- [What the exercise asks] Find all lines with the word "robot" in the material, then copy them.
------------
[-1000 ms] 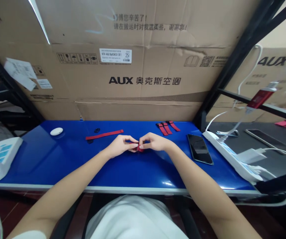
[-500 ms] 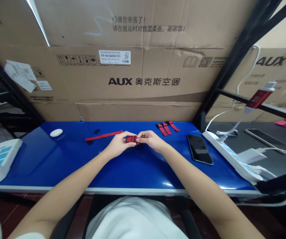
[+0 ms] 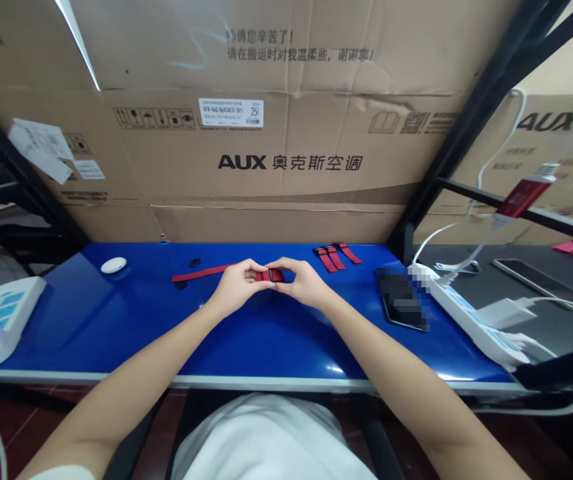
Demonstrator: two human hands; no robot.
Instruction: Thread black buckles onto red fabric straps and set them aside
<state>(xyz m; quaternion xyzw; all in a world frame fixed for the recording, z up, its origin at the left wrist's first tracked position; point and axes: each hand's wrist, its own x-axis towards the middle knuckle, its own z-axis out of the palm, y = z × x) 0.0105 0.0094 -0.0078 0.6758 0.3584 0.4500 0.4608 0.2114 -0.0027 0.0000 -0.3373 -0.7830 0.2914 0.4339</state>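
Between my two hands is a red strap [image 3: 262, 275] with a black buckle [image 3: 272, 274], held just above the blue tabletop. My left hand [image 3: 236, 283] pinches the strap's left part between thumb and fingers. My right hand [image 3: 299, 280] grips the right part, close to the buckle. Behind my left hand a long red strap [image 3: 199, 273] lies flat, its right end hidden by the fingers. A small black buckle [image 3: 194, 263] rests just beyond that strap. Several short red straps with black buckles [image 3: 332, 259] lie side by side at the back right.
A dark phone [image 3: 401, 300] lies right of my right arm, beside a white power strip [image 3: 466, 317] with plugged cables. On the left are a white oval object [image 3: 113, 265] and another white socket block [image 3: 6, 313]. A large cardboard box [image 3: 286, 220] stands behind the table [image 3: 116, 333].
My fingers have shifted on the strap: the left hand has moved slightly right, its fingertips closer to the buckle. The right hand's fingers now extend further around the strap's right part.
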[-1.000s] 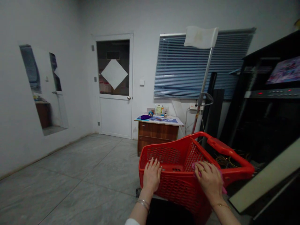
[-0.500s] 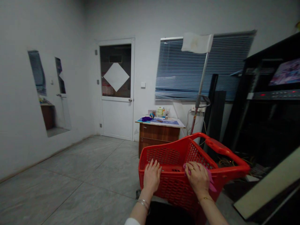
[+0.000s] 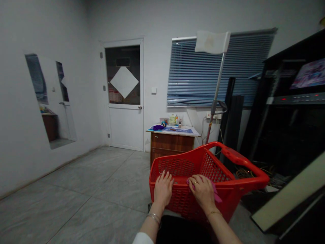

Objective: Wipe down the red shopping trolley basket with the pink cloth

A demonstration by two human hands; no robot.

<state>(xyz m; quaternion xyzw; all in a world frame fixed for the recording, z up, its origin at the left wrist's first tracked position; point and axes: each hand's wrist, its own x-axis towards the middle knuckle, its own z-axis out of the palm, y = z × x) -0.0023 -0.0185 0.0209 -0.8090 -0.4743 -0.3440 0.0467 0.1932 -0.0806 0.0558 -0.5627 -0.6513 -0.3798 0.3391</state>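
Note:
A red plastic shopping cart (image 3: pixel 233 191) with lattice sides stands close in front of me. My left hand (image 3: pixel 163 189) rests on its near rim, fingers stretched out and slightly apart. Further right along the same rim, my right hand (image 3: pixel 203 192) is closed on a pink cloth (image 3: pixel 217 196) and presses it against the edge. Part of the cloth hangs out beside the wrist; the rest is hidden beneath the palm. The cart's handle (image 3: pixel 247 166) rises on the right.
Behind the cart is a brown cabinet (image 3: pixel 172 142) with a purple cloth (image 3: pixel 158 127) and small bottles on top. A pole with a white flag (image 3: pixel 212 42) leans by the blinds. On the right stands a dark rack (image 3: pixel 286 135). A white door (image 3: pixel 126 128) is at the back.
My right hand has slid left along the rim with the pink cloth, closer to my left hand. The left hand stays on the rim. The view has shifted slightly.

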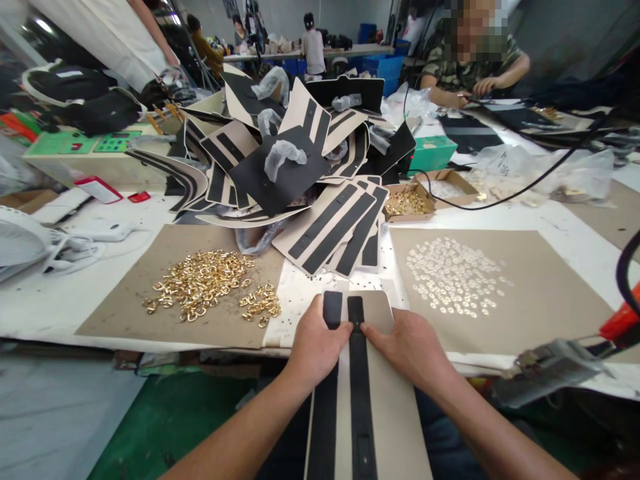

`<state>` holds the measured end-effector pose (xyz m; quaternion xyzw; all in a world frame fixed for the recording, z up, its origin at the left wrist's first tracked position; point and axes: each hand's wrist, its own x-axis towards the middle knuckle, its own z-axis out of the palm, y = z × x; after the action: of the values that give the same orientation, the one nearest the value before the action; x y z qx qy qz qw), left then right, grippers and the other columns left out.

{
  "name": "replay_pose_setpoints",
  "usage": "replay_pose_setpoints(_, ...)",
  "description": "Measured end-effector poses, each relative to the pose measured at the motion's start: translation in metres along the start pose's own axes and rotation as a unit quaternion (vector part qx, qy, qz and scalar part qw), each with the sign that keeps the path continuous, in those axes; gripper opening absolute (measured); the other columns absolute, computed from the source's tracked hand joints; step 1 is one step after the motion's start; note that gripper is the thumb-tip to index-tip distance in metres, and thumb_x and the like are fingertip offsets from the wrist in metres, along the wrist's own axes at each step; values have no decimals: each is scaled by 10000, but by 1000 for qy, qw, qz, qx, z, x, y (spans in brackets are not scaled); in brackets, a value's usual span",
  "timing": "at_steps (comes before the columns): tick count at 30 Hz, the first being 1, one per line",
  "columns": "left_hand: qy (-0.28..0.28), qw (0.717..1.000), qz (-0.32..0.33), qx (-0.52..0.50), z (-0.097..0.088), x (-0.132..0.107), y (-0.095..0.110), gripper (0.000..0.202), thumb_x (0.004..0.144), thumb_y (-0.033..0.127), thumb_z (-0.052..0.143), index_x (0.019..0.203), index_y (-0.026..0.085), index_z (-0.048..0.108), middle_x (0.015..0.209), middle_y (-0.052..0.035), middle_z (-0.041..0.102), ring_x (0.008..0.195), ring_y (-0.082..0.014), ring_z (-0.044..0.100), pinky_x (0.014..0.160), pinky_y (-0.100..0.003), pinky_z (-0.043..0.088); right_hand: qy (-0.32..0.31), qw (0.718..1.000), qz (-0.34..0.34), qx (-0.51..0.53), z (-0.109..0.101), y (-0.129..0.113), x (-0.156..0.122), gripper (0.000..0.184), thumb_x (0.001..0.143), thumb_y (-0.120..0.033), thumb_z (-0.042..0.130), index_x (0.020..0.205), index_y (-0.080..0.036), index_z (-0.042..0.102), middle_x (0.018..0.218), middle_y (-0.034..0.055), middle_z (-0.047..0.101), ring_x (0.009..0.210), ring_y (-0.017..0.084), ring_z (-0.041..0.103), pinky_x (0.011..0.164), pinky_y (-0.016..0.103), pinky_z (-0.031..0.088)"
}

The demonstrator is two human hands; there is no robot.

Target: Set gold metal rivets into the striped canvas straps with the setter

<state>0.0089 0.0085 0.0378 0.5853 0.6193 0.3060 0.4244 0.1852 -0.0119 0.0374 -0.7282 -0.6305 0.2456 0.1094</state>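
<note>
A long beige panel with two black strips (393, 400) lies before me, its far end at the table's front edge. My left hand (317, 340) grips its left side, the thumb laid across the left strip. From the right, my right hand (413, 340) holds the other edge, its thumb pressing on the right strip near a small dark spot. Fingers under the panel are hidden. Left of my hands is a pile of gold D-shaped metal fittings (200, 283), with a smaller group (261, 305) beside it. Many small pale washers (455, 277) are spread to the right.
A heap of similar panels (280, 167) with plastic wrapping fills the table's middle. Behind the washers stands a cardboard box of gold parts (410, 202). A grey tool with a red part (550, 370) hangs at right, its black cable crossing above. A co-worker (470, 60) sits opposite.
</note>
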Motion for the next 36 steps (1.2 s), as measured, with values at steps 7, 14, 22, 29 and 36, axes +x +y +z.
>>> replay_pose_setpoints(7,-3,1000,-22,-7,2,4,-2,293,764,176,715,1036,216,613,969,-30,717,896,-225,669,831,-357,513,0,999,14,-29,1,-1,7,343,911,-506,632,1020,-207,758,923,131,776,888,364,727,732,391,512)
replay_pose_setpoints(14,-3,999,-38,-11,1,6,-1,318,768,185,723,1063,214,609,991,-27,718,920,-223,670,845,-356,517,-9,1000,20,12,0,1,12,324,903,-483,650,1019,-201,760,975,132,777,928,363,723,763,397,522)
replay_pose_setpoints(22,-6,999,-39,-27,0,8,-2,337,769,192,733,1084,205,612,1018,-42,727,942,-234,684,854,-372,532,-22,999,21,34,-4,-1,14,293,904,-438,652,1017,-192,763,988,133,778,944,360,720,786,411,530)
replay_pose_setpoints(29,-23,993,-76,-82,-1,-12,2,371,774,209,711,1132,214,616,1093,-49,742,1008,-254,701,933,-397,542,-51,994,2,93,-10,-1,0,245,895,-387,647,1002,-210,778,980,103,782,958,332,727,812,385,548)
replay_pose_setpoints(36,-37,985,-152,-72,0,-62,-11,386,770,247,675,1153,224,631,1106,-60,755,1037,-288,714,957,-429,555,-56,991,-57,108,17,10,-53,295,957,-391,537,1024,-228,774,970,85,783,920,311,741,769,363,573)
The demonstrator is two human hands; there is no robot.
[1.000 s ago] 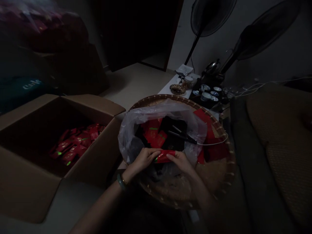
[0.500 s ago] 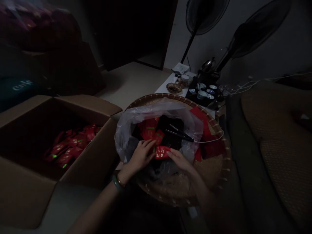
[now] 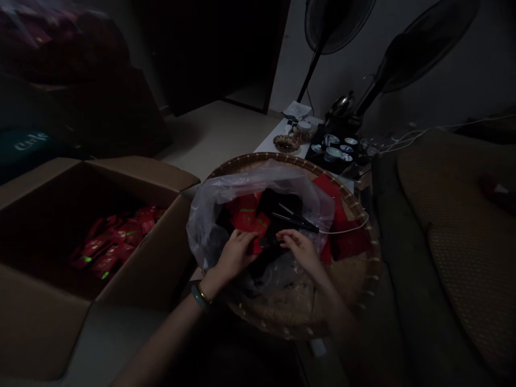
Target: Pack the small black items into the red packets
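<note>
My left hand [image 3: 236,252] is closed on a small red packet [image 3: 256,247], over an opened clear plastic bag [image 3: 203,209]. To its right, my right hand [image 3: 299,248] has its fingertips pinched together; anything between them is too dark to make out. Dark contents [image 3: 278,200] fill part of the bag, and other red packets [image 3: 245,210] lie on them. Across the bag rests a black tool with two thin prongs [image 3: 298,219] and a white cord. All this sits in a round woven basket [image 3: 350,290].
An open cardboard box [image 3: 137,285] with many red packets [image 3: 115,244] stands at left. Red sheets [image 3: 341,220] lie on the basket's right side. Behind are small cups [image 3: 334,153], a kettle [image 3: 342,105] and two fans [image 3: 338,24]. A woven-covered seat [image 3: 463,226] is at right.
My right hand has let go of the red packet and moved slightly up and right. The packet now shows less, tucked by my left hand.
</note>
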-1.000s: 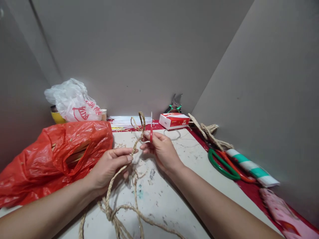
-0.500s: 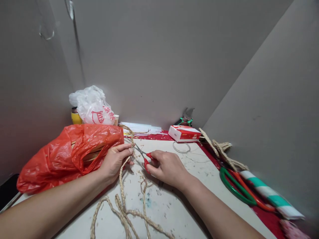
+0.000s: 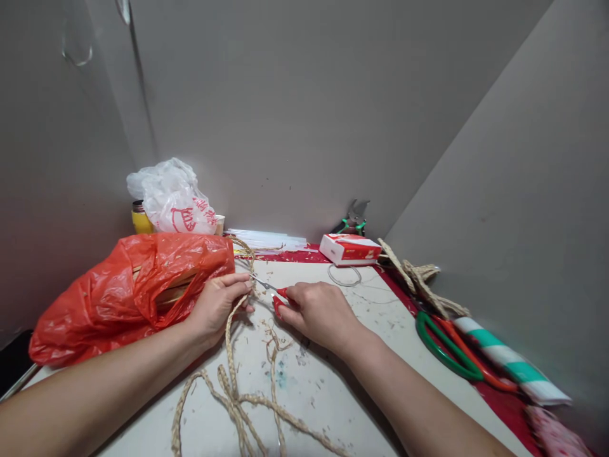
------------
- [Task output]
Demonstrator: two human hands; no robot.
A demonstration by two human hands; no robot.
The demonstrator is two human hands; there is no robot.
The demonstrator is two human hands; there is no robot.

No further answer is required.